**TASK REQUIREMENTS**
Of the lines below, count those containing the word "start". Reply with the number alone.
^^^^^^^^^^^^^^^^
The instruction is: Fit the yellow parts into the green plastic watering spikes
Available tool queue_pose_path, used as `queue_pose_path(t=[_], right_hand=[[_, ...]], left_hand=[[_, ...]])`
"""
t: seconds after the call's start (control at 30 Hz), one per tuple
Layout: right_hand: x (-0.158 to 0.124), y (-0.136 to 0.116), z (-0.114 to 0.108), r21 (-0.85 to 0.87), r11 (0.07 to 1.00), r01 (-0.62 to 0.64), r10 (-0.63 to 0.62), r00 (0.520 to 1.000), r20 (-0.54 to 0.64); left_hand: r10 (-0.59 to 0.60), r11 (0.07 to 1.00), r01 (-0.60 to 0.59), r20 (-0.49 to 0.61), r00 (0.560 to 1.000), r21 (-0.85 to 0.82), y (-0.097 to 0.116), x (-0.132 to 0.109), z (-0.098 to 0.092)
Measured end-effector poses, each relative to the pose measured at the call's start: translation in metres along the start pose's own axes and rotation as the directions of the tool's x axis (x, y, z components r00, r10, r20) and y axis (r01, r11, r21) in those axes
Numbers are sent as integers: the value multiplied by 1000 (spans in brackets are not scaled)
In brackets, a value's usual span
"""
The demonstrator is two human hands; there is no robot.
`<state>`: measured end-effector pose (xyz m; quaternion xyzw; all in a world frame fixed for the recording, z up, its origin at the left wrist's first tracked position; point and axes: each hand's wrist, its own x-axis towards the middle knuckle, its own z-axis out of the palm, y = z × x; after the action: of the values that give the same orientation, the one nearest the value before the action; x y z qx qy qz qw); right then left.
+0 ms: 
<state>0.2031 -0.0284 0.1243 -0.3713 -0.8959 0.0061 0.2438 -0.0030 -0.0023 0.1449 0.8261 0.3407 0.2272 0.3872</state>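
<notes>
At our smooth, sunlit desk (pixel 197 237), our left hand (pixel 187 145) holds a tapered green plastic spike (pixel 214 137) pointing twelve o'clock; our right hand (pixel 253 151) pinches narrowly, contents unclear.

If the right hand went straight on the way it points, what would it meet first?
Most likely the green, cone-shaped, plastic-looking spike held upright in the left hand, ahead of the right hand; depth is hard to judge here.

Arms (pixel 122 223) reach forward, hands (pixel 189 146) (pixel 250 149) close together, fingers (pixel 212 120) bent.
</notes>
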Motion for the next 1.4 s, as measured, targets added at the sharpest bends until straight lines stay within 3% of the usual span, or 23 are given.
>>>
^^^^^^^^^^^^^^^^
**OUTPUT**
2